Integrity, compassion and perseverance are the key traits of an effective leader, Captain Chesley Sullenberger, who successfully landed a plane on the Hudson River in January 2009, saving the lives of the 155 people on board, told an audience of healthcare financial managers at HFMA’s ANI conference in Las Vegas on Monday.

“Some would deride those by calling them soft skills as opposed to hard skills,” said Sullenberger. “I bristle at that. They are wrong. Those aren’t soft skills; they are human skills… They have the potential to save as many lives as technical skills, as clinical skills.”

Leadership is about setting the tone for the team, aligning goals, opening channels of communication and creating a shared sense of responsibility for the outcome, said Sullenberger.

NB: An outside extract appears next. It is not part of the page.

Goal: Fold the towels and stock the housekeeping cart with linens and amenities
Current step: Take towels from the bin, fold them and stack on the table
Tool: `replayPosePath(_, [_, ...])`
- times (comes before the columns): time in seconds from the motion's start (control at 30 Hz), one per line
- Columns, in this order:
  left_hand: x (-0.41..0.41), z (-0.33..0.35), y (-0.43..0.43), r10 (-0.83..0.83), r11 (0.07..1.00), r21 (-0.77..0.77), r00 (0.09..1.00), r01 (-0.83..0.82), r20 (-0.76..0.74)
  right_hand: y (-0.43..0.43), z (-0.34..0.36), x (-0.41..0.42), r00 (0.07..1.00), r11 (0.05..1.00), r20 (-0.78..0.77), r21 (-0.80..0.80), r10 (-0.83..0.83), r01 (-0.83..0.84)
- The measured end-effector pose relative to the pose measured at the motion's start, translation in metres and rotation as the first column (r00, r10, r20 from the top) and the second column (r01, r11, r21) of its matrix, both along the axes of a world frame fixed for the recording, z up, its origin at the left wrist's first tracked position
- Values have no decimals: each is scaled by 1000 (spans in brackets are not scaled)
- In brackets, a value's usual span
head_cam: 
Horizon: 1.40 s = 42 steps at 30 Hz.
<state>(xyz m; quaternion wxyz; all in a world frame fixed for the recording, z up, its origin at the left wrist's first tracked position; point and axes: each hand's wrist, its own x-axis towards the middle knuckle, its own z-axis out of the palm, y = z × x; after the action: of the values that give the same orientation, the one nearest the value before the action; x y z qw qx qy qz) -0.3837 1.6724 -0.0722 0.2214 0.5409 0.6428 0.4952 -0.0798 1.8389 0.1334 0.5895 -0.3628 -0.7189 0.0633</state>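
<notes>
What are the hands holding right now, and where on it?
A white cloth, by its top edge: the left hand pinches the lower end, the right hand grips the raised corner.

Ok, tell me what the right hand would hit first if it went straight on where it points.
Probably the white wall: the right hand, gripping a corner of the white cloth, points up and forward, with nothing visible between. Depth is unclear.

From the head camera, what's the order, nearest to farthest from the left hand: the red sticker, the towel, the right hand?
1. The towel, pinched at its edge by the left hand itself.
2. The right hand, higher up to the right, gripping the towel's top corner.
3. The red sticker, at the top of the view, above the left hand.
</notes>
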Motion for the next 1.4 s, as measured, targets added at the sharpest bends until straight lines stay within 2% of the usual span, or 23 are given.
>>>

“There’s a big difference between having a big title and being an effective leader,” he said. “A good leader creates more productivity, more innovation and actively mitigates risk.”

“When people come to work, they want to do a good job,” said Sullenberger, noting that the two things most employees want is for their leadership to create an environment where they can be successful and to occasionally tell them that what they do matters to the organization’s overall goals.

“Ego can be a leader’s enemy,” said Sullenberger. “It shuts down communication and closes you off to the input of others.”

“As a team, we can accomplish things that we would never be able to do as a collection of individuals,” added Sullenberger.

In his speech, Sullenberger related the concept of passenger safety in aviation to patient safety in healthcare.

“In evidence-driven domains like medicine, it’s the evidence that tells us what to do and how to do it, but it’s our humanity that tells us that we must do it,” he said.  

He also stressed the importance to both industries of capturing data.

“You need to know the numbers. That’s how you can make informed decisions. That is how you can make a business case for safety,” said Sullenberger. “You need data to determine whether or not something is adding value. Will it save money or not?

“It’s always less costly to get it right the first time than to get it wrong and have to remediate."

“I tell my children that at the end of our lives, it’s unlikely that we’ll be counting our money or cataloging the deals we have made. It’s more likely we’ll be asking ourselves the question ‘did I make a difference?,”’ said Sullenberger.

“I’m asking you to do more because your patients deserve it, your colleagues expect it and your profession demands it.”